On the surface, it's a perfect match. Manchester City haven't had a dominant central striker since 2018, before injuries hastened Sergio Aguero's decline. They still score plenty of goals, mind you, but mostly without a specialist centre-forward. Last summer, they pursued England striker Harry Kane, but were put off by Tottenham's $160m valuation. Haaland, who is seven years Kane's junior and arguably already on his level, is a comparative bargain.
This also isn't a case of a naive young superstar with stars (and money signs) in his eyes. Haaland and his advisers know exactly what they're getting into with City. They know the way Guardiola wants his teams to play, the way he favours the extra pass, the way he values work rate together with quality, the way the individual is subordinate to the collective.
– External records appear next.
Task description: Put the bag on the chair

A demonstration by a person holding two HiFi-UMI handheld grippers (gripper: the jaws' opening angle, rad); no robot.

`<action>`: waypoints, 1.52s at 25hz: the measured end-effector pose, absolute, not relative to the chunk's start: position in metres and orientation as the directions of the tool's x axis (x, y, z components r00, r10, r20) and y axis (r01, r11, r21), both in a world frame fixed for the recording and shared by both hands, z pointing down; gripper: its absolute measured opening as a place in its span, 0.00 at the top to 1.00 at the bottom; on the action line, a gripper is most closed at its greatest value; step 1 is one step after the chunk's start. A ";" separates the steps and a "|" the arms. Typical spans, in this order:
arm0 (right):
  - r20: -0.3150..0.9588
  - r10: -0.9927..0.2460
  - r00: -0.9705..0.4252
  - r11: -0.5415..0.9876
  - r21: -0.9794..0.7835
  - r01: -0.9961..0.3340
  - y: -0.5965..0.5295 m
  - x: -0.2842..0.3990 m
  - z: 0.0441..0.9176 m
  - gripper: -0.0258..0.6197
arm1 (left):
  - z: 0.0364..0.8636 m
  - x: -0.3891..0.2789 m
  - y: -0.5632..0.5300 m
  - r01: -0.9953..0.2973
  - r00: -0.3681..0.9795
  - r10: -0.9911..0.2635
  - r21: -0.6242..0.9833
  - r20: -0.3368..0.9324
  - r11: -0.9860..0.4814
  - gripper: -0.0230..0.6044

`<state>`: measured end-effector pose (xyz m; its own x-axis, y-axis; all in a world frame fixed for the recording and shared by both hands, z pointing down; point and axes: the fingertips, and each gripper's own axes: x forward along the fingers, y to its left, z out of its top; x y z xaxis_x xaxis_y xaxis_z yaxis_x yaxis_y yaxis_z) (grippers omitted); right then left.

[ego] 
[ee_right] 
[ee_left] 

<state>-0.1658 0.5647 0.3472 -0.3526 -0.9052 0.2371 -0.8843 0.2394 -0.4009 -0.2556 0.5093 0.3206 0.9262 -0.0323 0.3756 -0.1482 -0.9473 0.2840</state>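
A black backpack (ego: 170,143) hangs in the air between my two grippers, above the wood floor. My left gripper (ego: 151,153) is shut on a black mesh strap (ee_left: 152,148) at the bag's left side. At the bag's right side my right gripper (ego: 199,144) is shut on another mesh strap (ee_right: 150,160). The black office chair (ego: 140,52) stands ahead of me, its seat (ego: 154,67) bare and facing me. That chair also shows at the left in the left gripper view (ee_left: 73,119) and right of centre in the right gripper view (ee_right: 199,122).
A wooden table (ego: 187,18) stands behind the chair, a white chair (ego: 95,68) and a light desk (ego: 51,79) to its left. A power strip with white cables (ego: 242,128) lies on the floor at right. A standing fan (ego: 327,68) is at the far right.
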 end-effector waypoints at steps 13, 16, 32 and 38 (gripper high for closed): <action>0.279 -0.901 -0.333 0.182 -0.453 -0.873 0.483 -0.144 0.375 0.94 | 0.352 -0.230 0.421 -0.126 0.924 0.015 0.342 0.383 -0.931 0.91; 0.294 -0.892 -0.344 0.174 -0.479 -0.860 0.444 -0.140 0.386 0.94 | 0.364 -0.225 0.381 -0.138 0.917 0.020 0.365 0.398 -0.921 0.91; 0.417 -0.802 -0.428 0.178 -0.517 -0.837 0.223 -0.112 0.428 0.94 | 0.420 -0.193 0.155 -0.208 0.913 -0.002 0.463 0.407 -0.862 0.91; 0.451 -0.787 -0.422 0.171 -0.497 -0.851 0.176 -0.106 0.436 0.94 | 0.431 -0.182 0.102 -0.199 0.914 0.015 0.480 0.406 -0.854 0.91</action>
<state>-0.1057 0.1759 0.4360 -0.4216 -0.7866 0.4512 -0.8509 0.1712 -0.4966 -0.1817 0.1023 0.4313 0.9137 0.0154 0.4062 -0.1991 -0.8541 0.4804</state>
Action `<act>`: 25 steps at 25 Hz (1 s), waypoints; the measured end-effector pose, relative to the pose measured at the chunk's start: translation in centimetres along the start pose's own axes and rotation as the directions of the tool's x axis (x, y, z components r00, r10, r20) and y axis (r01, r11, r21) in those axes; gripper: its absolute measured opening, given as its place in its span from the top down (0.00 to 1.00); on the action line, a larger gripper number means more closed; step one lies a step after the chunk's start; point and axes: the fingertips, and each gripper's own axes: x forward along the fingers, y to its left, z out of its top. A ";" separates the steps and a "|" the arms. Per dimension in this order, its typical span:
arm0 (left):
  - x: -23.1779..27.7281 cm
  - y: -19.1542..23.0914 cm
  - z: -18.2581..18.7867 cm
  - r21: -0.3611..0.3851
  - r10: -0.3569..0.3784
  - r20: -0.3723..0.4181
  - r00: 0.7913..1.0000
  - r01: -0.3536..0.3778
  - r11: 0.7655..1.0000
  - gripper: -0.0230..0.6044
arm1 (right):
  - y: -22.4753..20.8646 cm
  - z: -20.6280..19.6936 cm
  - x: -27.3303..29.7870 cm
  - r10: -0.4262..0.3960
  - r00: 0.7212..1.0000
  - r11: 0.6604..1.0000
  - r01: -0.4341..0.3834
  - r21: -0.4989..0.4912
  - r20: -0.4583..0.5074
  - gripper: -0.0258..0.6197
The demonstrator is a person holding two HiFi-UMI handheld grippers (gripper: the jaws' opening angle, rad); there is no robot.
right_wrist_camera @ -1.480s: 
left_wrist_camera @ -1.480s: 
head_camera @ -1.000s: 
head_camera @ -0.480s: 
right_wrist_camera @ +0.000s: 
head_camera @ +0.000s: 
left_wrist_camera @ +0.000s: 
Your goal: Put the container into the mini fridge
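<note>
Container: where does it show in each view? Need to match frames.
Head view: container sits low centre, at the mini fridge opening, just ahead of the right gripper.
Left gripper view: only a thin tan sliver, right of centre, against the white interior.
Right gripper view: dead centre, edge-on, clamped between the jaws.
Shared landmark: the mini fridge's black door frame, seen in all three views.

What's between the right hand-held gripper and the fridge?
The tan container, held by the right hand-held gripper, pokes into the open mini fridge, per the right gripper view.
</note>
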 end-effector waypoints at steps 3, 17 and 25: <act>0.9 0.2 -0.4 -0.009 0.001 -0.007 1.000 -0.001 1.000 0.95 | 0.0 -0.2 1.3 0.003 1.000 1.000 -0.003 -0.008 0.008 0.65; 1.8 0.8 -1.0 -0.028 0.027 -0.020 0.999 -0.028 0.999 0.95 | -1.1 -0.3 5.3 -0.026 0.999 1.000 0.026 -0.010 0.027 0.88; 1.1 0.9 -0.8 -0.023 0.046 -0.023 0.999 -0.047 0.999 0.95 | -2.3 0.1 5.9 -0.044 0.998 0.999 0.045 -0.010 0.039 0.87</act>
Tempting as it may be to draw comparisons to the grand failed experiment of 2009 -- the last time Guardiola bet big on an oversized Scandinavian centre-forward, by the name of Zlatan Ibrahimovic -- they're off the mark. Guardiola, then at Barcelona, had just won his first Champions League and the club acquired the towering Sweden international for a fee of $55m plus the rights to Samuel Eto'o, a total package worth in excess of $80m. It didn't work out as Ibrahimovic clashed early and often with Guardiola, leaving after just one season. It led to some, most recently Patrice Evra, suggesting Guardiola can't handle outsized, in-your-face-personalities and that he, not any individual player, had to be the star.
It's a very wrong reading of the situation, then and now. First off, Ibrahimovic is outsized, outspoken and larger-than-life to a degree Haaland never will be. Second, he was 27 and fully formed as a pro at the time, while Haaland is still developing (which is scary, given how good he already is). Also, Guardiola today isn't the Guardiola of 2009 either. He too has grown, had life experiences and worked successfully with plenty of big personalities at Bayern Munich (Thomas Muller and Manuel Neuer, to name but two).
On the pitch, the fit seems natural. Haaland is a big, central striker, but he's also fast and an excellent passer of the ball. He has vision and work-rate, two qualities that Guardiola seems to prize above all else. Personality-wise, he's hungry, probably hungrier than Ibrahimovic (who had already won league titles at three different clubs). City's cupboard is brimming with trophies; Haaland's contains only the 2020-21 German Cup and the league title he won in his first six months at Salzburg, when he was 18 and made just two league appearances. Hunger and motivation won't be an issue.
Ultimately, City can celebrate: they won the Haaland sweepstakes. Critics will say Real Madrid are putting their chips in the Mbappe basket when it comes to their next big signing, that Barcelona are close to insolvency (and Juventus are only in a marginally better boat), that Chelsea are under government sanctions, that Liverpool are busy trying to extend their own forwards (Sadio Mané, Mohamed Salah) rather than thinking of signing new ones, that Bayern Munich have their own strict salary structure... but let them talk.
The fact is everybody wanted Haaland, and City got him. The fact that he chose them as much as they chose him (if not more) bodes very well.
Both are going into this with eyes wide open. Now, the rest is up to Pep and Erling.